| August 15, 2016

Panicking about Pay Raises

What would happen if you never got another raise?

Looking forward for lifetime income

An insurance company trying to sell annuities learned something surprising this summer: Many Americans would go broke if they didn’t get a raise at least every two years.

The Allianz Life Insurance Company recently polled more than 1,000 adults. It posed questions about “financial products” that would “offer income for life” – like annuities. While these are legitimate investments, annuities are complicated and can charge steep fees. Plus, as Consolidated Credit has noted before, “Many investments, such as annuities and stocks, are not insured.”

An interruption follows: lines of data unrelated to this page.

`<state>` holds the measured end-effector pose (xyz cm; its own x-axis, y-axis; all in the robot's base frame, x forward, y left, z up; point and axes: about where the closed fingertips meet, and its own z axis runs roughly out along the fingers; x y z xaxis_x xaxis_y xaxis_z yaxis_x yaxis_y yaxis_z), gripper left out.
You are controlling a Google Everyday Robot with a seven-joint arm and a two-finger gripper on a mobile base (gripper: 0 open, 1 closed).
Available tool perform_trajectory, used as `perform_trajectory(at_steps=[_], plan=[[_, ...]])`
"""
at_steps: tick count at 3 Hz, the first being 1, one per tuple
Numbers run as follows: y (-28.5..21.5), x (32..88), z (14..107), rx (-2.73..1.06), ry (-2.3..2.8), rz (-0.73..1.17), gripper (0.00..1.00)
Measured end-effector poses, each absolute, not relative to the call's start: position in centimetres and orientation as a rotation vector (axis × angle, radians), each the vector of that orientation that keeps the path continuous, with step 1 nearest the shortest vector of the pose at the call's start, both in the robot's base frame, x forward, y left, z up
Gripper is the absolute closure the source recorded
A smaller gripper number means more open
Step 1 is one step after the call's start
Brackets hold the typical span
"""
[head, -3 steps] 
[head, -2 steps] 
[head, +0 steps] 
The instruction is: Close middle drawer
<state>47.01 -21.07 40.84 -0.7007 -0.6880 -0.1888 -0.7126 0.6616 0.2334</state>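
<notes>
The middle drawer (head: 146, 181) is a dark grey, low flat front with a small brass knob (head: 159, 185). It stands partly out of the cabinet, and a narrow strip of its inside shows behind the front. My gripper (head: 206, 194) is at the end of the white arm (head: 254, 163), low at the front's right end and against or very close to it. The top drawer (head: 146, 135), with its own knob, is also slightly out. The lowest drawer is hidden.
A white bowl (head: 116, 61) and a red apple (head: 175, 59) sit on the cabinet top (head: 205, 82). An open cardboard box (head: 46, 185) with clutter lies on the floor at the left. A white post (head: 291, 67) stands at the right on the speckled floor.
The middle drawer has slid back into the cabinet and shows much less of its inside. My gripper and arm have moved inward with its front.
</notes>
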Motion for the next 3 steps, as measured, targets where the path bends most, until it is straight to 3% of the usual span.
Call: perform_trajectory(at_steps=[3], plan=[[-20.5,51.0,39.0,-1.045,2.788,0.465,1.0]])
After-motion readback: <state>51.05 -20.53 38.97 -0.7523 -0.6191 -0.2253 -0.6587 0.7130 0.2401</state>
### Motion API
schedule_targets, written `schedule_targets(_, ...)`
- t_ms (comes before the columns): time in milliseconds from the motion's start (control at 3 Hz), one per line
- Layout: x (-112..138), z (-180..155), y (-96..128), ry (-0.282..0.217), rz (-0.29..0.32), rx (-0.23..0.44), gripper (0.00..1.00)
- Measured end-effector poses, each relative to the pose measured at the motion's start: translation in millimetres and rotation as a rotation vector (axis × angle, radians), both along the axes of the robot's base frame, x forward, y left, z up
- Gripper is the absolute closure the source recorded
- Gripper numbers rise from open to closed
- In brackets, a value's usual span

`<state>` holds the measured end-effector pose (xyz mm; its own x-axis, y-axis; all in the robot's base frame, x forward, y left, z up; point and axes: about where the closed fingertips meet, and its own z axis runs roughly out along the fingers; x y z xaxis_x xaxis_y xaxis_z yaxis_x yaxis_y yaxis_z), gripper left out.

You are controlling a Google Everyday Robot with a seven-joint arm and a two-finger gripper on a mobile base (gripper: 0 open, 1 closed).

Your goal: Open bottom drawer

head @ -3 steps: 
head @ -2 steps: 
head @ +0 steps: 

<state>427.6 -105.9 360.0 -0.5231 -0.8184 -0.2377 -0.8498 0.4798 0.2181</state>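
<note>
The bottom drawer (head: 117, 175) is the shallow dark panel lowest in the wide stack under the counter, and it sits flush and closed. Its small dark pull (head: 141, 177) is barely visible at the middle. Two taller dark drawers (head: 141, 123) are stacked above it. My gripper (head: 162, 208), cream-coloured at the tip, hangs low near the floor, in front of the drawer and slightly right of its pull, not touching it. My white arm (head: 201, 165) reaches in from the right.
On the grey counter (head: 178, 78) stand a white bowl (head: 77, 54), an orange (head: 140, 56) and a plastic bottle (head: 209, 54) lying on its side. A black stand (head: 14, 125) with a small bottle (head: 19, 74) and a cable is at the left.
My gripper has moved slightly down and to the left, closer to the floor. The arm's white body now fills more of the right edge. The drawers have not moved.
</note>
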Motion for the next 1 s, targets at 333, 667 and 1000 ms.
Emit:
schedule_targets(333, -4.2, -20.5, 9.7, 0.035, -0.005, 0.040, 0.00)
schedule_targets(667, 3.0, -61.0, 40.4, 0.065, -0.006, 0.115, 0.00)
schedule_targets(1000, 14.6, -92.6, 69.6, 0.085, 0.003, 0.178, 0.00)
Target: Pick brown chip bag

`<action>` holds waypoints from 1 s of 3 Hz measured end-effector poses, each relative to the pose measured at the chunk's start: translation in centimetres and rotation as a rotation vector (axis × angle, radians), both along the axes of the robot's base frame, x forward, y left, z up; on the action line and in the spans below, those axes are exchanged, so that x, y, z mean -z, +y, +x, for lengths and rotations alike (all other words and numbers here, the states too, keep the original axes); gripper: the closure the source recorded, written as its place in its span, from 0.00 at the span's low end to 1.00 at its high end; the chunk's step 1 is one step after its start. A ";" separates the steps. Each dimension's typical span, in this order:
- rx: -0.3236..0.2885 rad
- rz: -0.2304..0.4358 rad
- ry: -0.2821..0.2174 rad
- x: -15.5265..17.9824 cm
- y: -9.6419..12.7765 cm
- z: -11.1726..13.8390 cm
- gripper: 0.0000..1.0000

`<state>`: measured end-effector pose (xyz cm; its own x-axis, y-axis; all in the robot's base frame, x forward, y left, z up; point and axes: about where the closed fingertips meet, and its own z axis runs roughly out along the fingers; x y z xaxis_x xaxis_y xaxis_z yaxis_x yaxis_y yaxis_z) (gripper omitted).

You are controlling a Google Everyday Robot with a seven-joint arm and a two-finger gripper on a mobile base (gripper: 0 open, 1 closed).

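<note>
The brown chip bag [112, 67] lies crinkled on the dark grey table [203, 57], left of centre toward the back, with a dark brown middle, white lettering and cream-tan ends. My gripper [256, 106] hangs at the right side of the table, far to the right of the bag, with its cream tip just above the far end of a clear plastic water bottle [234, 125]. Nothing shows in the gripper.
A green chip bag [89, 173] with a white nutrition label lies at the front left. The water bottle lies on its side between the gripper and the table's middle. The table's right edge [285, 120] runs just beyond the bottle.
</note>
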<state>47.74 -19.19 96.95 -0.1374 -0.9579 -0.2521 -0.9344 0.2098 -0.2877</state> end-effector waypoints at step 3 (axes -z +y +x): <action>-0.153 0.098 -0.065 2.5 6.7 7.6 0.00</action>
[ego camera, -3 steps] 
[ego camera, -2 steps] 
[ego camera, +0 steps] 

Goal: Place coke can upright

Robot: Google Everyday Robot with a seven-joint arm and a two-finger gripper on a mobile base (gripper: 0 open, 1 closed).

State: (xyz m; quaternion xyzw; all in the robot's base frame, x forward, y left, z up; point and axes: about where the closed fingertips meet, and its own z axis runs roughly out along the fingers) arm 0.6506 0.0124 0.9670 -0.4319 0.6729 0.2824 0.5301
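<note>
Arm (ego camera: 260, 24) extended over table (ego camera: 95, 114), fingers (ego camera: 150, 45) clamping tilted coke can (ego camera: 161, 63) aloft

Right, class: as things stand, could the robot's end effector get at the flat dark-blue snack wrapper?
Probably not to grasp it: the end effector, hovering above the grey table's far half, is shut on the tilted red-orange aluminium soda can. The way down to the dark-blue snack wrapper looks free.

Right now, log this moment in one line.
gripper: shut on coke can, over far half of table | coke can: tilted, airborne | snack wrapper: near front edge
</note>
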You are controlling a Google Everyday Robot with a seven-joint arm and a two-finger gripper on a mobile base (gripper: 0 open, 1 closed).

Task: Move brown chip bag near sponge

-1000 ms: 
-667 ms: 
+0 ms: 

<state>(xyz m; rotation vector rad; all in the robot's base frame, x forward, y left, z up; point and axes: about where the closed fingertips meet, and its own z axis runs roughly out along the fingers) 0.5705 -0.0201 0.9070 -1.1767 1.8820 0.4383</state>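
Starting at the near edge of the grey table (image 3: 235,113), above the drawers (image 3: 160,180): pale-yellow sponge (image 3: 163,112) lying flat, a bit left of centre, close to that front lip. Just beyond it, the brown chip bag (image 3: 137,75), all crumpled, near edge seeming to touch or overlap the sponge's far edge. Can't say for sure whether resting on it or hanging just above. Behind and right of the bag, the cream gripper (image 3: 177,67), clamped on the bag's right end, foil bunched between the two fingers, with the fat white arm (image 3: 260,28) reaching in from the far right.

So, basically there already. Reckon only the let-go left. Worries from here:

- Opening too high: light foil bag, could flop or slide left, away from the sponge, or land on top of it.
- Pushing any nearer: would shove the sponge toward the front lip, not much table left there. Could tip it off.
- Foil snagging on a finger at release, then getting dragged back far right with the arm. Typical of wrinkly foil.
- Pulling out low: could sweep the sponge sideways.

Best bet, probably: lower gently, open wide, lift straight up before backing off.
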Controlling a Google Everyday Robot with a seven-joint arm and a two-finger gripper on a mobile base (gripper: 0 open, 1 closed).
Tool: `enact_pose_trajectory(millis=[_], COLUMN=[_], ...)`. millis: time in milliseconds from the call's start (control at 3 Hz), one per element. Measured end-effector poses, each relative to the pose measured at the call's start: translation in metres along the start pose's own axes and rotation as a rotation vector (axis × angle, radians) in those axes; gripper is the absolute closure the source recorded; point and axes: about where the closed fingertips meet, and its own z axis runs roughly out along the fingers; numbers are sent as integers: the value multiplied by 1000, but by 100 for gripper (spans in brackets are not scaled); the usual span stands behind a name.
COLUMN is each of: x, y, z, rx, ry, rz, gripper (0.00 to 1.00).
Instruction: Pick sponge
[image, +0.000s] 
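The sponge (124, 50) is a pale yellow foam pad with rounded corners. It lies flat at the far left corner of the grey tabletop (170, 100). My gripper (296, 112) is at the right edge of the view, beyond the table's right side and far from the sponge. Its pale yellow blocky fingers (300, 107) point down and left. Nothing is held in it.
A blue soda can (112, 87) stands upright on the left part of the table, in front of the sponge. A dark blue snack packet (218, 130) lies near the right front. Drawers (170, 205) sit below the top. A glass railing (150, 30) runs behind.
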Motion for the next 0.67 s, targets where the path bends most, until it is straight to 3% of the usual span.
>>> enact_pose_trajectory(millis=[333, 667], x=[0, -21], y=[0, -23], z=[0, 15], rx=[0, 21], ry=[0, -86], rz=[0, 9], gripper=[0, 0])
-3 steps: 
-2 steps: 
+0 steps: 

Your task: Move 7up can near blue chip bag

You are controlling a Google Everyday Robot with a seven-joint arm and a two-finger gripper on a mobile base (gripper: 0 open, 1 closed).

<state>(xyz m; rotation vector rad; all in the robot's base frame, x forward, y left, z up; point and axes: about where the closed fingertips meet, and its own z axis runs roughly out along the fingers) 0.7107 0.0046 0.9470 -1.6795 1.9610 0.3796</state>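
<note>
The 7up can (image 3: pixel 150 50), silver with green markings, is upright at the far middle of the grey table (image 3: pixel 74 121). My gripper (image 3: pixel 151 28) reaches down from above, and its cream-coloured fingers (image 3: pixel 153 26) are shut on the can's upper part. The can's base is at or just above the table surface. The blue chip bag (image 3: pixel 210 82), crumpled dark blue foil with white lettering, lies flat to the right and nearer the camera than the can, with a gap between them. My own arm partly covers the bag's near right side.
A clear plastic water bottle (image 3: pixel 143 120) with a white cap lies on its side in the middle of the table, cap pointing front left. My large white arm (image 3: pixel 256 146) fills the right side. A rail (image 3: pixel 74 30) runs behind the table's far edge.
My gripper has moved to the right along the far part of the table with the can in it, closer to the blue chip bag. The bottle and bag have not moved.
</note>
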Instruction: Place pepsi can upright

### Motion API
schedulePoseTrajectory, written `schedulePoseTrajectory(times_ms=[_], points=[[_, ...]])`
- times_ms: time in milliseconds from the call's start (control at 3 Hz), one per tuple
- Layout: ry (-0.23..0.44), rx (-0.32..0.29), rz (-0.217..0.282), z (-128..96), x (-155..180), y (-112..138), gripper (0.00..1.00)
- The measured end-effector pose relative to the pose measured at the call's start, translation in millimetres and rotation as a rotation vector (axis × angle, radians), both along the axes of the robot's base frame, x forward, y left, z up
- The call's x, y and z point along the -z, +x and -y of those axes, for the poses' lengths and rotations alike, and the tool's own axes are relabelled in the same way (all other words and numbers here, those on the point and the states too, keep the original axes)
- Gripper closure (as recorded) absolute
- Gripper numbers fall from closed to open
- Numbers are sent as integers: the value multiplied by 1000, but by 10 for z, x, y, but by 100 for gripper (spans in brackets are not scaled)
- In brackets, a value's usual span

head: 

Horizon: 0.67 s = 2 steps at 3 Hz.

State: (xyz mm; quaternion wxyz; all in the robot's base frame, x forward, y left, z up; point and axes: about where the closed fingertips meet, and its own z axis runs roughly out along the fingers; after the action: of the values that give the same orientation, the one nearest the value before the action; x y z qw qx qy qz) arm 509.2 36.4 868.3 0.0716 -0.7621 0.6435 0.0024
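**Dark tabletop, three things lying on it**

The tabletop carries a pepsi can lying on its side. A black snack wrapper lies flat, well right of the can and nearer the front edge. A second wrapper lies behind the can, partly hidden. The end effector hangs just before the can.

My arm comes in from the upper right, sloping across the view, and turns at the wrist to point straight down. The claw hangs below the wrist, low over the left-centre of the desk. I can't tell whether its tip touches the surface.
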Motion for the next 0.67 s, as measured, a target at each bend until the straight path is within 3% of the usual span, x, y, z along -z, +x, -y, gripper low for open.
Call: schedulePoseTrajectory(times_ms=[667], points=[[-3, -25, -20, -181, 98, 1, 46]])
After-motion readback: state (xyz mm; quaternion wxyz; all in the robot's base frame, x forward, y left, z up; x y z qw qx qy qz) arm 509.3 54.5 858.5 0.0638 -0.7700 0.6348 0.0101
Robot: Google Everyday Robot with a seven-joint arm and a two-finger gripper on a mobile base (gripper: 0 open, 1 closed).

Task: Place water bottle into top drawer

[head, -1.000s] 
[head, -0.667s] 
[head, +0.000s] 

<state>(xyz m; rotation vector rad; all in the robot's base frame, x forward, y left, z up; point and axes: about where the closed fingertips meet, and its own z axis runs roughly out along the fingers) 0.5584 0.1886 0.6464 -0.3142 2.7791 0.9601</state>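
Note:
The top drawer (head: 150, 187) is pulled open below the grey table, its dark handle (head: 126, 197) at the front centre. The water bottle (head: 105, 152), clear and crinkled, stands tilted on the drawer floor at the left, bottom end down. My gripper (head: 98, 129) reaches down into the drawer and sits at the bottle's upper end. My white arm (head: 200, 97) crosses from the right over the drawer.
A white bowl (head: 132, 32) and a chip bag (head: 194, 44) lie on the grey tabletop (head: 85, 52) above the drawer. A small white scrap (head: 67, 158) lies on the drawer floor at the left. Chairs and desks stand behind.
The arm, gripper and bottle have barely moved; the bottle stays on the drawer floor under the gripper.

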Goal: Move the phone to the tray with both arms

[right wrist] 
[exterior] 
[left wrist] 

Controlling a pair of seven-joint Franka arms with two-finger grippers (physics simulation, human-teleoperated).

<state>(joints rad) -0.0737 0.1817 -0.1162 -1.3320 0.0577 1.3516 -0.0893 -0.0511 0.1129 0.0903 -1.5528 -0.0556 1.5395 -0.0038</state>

That might be why Allianz heard so much from Americans who said they’re less concerned with investing than simply making ends meet – and they think of pay raises as the easiest way to save for retirement.

“Our study revealed that many people depend on an annual pay raise to cover various increasing expenses and even build long-term savings,” says Katie Libbe, an Allianz vice president.

Actually, Libbe should’ve said “most people,” because according to her company’s poll, 67 percent of those surveyed said they got a pay raise “at least half of the time during their working years.” (In other words, an average of every other year.)

“Yet, if faced with a frozen income that offered no chance for an increase in annual salary, 53 percent said they would be very worried or even panicked as to how they would pay for everyday expenses,” pollsters concluded.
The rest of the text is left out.